======== Source data
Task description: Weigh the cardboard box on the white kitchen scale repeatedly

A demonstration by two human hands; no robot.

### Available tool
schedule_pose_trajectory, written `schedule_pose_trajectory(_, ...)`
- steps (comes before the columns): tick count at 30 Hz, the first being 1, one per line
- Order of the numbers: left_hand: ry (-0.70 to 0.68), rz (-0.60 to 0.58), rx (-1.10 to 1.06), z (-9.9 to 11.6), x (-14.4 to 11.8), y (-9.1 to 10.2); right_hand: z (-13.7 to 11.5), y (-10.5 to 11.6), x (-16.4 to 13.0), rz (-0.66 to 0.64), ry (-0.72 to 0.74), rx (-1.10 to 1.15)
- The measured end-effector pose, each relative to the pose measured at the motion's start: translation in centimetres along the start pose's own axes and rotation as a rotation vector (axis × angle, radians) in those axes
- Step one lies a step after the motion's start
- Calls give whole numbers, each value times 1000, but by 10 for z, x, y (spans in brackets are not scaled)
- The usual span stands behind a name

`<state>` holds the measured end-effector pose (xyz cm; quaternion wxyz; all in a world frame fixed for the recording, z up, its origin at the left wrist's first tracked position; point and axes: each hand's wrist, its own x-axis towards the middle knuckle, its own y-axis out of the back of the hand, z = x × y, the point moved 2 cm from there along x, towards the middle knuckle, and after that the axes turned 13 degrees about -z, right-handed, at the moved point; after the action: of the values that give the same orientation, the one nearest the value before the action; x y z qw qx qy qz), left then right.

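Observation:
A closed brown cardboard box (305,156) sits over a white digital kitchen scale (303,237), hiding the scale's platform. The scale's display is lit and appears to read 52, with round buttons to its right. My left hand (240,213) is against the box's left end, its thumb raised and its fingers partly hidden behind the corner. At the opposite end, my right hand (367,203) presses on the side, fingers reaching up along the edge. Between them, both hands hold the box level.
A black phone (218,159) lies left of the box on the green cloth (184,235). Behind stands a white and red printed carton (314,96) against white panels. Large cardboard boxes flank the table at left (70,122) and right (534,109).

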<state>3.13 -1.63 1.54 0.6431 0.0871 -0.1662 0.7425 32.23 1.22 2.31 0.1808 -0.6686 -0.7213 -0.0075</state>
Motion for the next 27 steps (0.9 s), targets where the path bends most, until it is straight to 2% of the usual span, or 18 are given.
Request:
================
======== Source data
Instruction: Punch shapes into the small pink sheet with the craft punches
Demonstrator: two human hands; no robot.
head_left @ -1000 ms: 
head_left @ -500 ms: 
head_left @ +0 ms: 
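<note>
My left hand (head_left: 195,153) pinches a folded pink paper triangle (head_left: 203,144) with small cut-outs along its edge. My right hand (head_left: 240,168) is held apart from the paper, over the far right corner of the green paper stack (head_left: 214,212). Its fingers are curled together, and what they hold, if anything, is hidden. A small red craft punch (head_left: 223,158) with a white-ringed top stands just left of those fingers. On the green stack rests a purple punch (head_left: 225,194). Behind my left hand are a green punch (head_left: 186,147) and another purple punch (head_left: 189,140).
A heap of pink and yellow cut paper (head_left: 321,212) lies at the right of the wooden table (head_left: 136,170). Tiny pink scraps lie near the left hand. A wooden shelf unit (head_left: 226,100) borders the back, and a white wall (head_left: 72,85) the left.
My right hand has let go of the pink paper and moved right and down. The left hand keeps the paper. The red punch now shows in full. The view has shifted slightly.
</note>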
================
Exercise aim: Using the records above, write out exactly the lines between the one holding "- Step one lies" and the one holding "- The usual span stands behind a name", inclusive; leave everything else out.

Final answer:
- Step one lies a step after the motion's start
- Calls give whole numbers, each value times 1000, but by 10 for z, x, y (spans in brackets are not scaled)
- The usual span stands behind a name

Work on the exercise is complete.